Re: [PATCH v2 10/10] tag: don't misreport type of tagged objects in errors

[Date Prev][Date Next][Thread Prev][Thread Next][Date Index][Thread Index]

 



On Wed, Mar 31, 2021 at 08:31:16PM +0200, Ævar Arnfjörð Bjarmason wrote:

> > Ævar's patch tries to improve the case where we might _know_ which is
> > correct (because we're actually parsing the object contents), but of
> > course it covers only a fraction of cases. I'm not really opposed to
> > that per se, but I probably wouldn't bother myself.
> 
> What fraction of cases? As far as I can tell it covers all cases where
> we get this error.
> 
> If there is a case like what you're describing I haven't found it.

It would happen any time somebody calls lookup_foo() because they saw an
object referenced, but _doesn't_ parse it. And then somebody later calls
lookup_bar() in the same way. Neither of them consulted the actual
object database.

Try this with your patches:

-- >8 --
git init repo
cd repo

# just for making things deterministic
export GIT_COMMITTER_NAME='A U Thor'
export GIT_COMMITTER_EMAIL='author@xxxxxxxxxxx'
export GIT_COMMITTER_DATE='@1234567890 +0000'

blob=$(echo foo | git hash-object -w --stdin)
git tag -m 'tag of blob' tag-of-blob $blob
git update-ref refs/tags/tag-of-commit $(
  git cat-file tag tag-of-blob |
  sed s/blob/commit/g |
  git hash-object -w --stdin -t tag
)
git update-ref refs/tags/tag-of-tree $(
  git cat-file tag tag-of-blob |
  sed s/blob/tree/g |
  git hash-object -w --stdin -t tag
)

git fsck
-- >8 --

That fsck produces (257cc5642 is the blob):

  error: object 257cc5642cb1a054f08cc83f2d943e56fd3ebe99 is a blob, not a commit
  error: 257cc5642cb1a054f08cc83f2d943e56fd3ebe99: object could not be parsed: .git/objects/25/7cc5642cb1a054f08cc83f2d943e56fd3ebe99
  error: object 257cc5642cb1a054f08cc83f2d943e56fd3ebe99 is a commit, not a tree
  error: bad tag pointer to 257cc5642cb1a054f08cc83f2d943e56fd3ebe99 in aaff0d42df150e1a734f6a8516878b2ea315ee0a
  error: aaff0d42df150e1a734f6a8516878b2ea315ee0a: object could not be parsed: .git/objects/aa/ff0d42df150e1a734f6a8516878b2ea315ee0a
  error: object 257cc5642cb1a054f08cc83f2d943e56fd3ebe99 is a commit, not a blob
  error: bad tag pointer to 257cc5642cb1a054f08cc83f2d943e56fd3ebe99 in bbd2b7077cd91ee6175cdc0e4c477c25c230cdc7
  error: bbd2b7077cd91ee6175cdc0e4c477c25c230cdc7: object could not be parsed: .git/objects/bb/d2b7077cd91ee6175cdc0e4c477c25c230cdc7

So we claim "is X, not Y" in multiple directions for the same object.

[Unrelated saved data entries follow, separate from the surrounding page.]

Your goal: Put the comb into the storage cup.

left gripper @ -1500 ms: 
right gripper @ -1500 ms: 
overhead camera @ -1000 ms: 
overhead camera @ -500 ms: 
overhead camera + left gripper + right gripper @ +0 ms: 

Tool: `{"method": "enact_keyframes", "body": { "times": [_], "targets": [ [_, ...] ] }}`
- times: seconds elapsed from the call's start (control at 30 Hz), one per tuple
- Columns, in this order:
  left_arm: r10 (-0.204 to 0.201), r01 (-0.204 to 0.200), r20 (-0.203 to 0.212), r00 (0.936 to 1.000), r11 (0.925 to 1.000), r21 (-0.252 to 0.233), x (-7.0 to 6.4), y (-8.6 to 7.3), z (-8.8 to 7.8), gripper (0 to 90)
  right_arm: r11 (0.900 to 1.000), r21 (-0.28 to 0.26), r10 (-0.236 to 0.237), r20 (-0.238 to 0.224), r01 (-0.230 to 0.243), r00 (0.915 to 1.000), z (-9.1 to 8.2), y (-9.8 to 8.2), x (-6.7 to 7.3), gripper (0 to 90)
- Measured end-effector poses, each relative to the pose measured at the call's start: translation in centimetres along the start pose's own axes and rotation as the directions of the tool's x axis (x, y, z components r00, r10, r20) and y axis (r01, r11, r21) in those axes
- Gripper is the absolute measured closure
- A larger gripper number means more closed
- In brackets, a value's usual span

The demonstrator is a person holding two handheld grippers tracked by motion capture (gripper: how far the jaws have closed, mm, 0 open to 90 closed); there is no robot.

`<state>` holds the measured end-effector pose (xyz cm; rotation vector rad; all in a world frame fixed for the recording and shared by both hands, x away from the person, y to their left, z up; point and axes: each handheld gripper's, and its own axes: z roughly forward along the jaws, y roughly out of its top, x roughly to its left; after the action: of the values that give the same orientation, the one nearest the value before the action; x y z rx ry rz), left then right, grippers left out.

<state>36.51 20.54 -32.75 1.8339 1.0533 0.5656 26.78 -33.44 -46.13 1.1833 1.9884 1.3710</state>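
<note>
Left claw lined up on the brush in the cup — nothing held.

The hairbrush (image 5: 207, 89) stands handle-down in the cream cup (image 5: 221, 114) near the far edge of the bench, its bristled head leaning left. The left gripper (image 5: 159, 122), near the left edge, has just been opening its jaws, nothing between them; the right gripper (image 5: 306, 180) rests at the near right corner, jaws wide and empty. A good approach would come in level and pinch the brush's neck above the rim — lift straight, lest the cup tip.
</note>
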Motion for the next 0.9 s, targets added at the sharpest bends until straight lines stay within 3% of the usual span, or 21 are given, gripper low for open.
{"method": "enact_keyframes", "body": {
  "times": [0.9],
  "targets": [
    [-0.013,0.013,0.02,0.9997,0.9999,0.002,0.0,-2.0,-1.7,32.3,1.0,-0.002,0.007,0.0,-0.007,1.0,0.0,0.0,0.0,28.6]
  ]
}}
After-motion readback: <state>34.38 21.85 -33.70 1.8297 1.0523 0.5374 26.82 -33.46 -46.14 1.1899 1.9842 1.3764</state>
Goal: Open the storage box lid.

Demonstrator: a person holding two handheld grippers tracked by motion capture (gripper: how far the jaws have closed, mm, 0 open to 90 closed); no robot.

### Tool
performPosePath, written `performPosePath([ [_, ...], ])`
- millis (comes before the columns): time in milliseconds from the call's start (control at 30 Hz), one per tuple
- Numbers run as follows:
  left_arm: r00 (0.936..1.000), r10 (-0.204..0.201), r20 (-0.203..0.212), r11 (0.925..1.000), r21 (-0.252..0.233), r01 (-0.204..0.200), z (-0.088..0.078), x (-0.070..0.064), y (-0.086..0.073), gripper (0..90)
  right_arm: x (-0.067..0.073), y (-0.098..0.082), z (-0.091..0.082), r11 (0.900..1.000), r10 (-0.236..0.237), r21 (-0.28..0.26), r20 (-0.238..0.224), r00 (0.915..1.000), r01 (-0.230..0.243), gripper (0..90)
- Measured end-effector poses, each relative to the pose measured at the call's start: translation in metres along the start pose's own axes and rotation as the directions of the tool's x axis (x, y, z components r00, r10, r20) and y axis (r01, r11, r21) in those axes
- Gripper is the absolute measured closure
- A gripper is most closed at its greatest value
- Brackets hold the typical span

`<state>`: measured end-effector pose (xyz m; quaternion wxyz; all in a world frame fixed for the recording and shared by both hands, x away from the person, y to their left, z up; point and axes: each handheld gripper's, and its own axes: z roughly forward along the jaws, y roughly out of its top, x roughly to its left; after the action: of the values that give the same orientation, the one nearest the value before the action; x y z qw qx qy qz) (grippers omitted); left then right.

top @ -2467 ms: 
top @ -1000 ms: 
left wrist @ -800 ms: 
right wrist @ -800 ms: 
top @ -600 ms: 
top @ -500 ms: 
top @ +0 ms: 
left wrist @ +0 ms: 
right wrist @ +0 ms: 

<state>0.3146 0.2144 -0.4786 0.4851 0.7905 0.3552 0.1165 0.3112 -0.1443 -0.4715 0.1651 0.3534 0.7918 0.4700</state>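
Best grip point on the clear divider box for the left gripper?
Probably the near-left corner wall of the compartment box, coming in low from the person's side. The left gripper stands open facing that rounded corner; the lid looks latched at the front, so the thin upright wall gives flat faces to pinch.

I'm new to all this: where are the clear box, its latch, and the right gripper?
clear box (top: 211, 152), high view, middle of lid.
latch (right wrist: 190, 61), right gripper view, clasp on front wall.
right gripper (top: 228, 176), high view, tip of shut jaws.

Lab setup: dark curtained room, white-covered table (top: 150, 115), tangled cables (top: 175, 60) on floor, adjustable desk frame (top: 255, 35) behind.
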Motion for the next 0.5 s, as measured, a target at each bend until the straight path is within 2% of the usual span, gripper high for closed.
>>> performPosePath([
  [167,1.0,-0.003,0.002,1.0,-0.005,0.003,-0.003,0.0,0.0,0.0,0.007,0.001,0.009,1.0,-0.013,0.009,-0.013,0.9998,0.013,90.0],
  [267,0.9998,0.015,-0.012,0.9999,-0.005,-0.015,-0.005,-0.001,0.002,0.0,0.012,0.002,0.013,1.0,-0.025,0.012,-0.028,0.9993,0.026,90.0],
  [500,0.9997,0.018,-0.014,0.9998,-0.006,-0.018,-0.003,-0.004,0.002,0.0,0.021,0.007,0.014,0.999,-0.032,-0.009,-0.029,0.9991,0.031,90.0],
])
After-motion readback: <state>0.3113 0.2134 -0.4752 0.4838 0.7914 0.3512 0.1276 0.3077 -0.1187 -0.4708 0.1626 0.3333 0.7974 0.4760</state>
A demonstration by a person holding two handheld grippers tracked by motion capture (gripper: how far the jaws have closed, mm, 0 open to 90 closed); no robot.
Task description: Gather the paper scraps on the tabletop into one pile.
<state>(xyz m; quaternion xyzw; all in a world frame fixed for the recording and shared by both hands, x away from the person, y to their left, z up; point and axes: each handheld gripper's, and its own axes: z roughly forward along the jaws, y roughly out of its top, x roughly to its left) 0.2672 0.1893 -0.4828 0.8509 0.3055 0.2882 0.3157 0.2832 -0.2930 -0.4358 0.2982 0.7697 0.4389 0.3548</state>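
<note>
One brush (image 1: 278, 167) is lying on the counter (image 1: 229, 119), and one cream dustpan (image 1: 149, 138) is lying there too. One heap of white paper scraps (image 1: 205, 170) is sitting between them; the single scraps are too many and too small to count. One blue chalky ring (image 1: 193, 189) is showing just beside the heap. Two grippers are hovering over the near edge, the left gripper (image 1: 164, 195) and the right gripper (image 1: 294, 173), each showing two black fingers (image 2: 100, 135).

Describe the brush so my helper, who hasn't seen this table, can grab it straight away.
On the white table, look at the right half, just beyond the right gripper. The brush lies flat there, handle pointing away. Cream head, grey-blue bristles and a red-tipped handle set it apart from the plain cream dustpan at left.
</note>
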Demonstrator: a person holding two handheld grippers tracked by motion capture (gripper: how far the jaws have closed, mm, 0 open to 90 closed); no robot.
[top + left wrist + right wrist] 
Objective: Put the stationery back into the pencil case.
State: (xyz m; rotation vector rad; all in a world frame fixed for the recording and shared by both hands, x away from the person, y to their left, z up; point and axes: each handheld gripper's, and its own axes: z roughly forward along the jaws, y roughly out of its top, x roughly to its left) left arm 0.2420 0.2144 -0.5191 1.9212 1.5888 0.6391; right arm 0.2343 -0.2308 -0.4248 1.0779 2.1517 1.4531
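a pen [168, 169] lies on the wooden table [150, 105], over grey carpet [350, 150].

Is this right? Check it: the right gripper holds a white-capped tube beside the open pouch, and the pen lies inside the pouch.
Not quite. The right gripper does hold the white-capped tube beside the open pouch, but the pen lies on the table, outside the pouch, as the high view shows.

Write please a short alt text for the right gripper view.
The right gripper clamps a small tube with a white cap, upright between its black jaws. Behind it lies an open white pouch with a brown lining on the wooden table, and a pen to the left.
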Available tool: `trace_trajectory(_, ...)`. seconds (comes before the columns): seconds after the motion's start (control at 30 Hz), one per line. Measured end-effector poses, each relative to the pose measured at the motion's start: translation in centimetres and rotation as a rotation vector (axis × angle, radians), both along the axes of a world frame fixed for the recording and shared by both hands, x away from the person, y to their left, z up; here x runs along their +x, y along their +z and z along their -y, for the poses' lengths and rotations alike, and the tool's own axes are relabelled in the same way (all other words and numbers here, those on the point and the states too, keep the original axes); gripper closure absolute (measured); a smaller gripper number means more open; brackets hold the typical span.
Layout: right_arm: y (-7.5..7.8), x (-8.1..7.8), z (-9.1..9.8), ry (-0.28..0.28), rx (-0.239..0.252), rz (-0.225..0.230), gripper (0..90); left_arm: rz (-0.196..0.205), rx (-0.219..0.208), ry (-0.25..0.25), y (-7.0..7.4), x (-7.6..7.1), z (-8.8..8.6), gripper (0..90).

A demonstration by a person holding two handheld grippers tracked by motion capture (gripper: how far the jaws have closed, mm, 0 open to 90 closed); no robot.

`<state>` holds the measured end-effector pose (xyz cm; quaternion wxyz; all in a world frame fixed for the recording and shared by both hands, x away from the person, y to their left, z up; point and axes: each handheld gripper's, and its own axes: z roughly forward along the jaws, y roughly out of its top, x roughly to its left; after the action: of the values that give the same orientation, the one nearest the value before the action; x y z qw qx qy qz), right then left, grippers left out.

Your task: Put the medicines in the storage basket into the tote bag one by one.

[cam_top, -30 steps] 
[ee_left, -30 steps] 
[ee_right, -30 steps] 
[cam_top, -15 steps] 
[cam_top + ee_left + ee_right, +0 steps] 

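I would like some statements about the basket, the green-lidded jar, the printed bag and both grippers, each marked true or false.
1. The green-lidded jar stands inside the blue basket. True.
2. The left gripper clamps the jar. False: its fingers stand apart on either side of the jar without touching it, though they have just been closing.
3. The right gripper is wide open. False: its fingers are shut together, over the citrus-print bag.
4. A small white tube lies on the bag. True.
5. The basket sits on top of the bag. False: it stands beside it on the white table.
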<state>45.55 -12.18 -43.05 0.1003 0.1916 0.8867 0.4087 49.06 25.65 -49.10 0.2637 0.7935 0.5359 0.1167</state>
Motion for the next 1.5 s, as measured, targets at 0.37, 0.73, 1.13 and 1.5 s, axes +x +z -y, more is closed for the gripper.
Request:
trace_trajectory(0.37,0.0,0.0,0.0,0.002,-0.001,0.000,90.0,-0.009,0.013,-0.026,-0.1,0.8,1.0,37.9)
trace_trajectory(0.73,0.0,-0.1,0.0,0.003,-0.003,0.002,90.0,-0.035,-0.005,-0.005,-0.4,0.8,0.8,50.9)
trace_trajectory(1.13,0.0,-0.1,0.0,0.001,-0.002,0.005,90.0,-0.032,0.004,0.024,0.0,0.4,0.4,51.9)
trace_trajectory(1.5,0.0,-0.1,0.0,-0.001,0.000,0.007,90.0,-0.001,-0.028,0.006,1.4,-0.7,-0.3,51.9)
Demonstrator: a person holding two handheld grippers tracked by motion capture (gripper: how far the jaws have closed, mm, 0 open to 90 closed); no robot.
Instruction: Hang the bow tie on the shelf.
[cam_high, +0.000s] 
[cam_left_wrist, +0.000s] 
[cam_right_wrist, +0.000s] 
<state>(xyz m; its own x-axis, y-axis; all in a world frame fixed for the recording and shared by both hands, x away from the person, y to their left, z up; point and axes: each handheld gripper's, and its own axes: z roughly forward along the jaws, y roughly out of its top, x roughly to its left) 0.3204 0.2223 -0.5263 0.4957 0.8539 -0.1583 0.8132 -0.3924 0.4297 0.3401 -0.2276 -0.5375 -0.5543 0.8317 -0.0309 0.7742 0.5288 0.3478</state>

It might just be that there are spots in the fsck code that need to be
adjusted to use your new function (if they are indeed parsing the
referred-to object). But there are lots of places that don't actually
parse the object at the moment they're parsing the tag. E.g.:

  $ git for-each-ref --format='%(*objectname)'
  error: object 257cc5642cb1a054f08cc83f2d943e56fd3ebe99 is a commit, not a tree
  error: bad tag pointer to 257cc5642cb1a054f08cc83f2d943e56fd3ebe99 in aaff0d42df150e1a734f6a8516878b2ea315ee0a
  Segmentation fault

Neither of those types is the correct one. And the segfault is just a
bonus! :)

I'd expect similar cases with parsing commit parents and tree pointers.
And probably tree entries whose modes are wrong.

> I.e. it happens when we have an un-parsed "struct object" whose type is
> inferred, and parse it to find out it's not what we expected.
> 
> It's not ambigious at all what the object actually is. It's just that
> the previous code was leaking the *assumption* about the type at the
> time of emitting the error, due to an apparent oversight with parsed
> v.s. non-parsed.
> 
> Or in other words, we're leaking the implementation detail that we
> pre-allocated an object struct of a given type in anticipation of
> holding a parsed version of that object soon.

Right. In the case that you are indeed parsing the object later, you can
say definitively "it is X in the odb, but seen as Y previously". But we
do not always hit the "is X, not Y" error when parsing the object. It
might be caused by two of these "pre-allocations" (though really I think
it is not just an implementation detail; the pre-allocation happened
because some other object referred to us as a given type, so it really
is a corruption in the repository. Just not in the object we mention).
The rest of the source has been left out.